Commentando la mancata approvazione dello SHIPYARD Act, il centro studi Brookings ha rilevato come di fatto si focalizzasse troppo (o soltanto) sugli aiuti alla Marina, trascurando gli aspetti commerciali dell’industria navale civile.
Secondo lo studio, nelle discussioni su questo tema è stata enfatizzata l’importanza militare delle navi e data troppa poca attenzione al deterioramento dell’industria cantieristica statunitense.
«La costruzione navale commerciale americana – si legge nello studio – era un’industria vibrante di dimensioni economiche pari alla costruzione navale militare a metà degli anni ’70 e impiegava 180.000 lavoratori nel 1980. Dopo che l’allora presidente Ronald Reagan ha tagliato i sussidi alla costruzione navale commerciale degli Stati Uniti, l’industria è in gran parte scomparsa. Oggi l’America produce meno della metà dell’uno per cento delle navi commerciali mondiali. Il declino della capacità di costruzione navale commerciale si traduce in un aumento dei costi per la Marina nella costruzione e nel mantenimento della sua flotta».
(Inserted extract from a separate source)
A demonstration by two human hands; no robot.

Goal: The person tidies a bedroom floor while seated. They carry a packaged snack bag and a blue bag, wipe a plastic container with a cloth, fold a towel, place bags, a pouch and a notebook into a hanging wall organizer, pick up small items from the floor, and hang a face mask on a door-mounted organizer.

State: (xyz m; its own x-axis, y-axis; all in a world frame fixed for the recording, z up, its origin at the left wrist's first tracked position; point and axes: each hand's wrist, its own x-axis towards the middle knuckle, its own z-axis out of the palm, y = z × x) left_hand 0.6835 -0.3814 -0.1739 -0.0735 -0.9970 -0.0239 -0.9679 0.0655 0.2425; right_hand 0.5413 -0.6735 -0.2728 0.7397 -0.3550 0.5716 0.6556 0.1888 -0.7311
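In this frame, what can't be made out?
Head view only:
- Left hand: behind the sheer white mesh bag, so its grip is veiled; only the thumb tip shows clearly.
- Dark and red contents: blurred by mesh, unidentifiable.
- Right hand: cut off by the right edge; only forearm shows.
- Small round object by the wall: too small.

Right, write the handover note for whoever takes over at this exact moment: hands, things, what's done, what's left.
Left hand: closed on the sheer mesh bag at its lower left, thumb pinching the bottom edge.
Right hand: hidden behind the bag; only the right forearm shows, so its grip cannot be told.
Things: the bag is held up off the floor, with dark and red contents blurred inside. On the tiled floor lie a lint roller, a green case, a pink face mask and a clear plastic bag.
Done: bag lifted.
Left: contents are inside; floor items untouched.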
In definitiva, secondo Brookings, il risultato della trascuratezza della navigazione interna e delle infrastrutture portuali porta con sé una maggiore congestione sulle strade e sulle ferrovie, nonché un maggiore inquinamento. Il trasporto è la principale fonte di emissioni di gas serra (quasi il 30%) e il trasporto su camion è molto meno sostenibile dal punto di vista ambientale rispetto a quello via nave.
«Ampliare gli investimenti – conclude lo studio – e creare un collegamento tra le dimensioni commerciale e militare dell’industria marittima andrà a beneficio dell’economia, dell’ambiente e della sicurezza nazionale dell’America».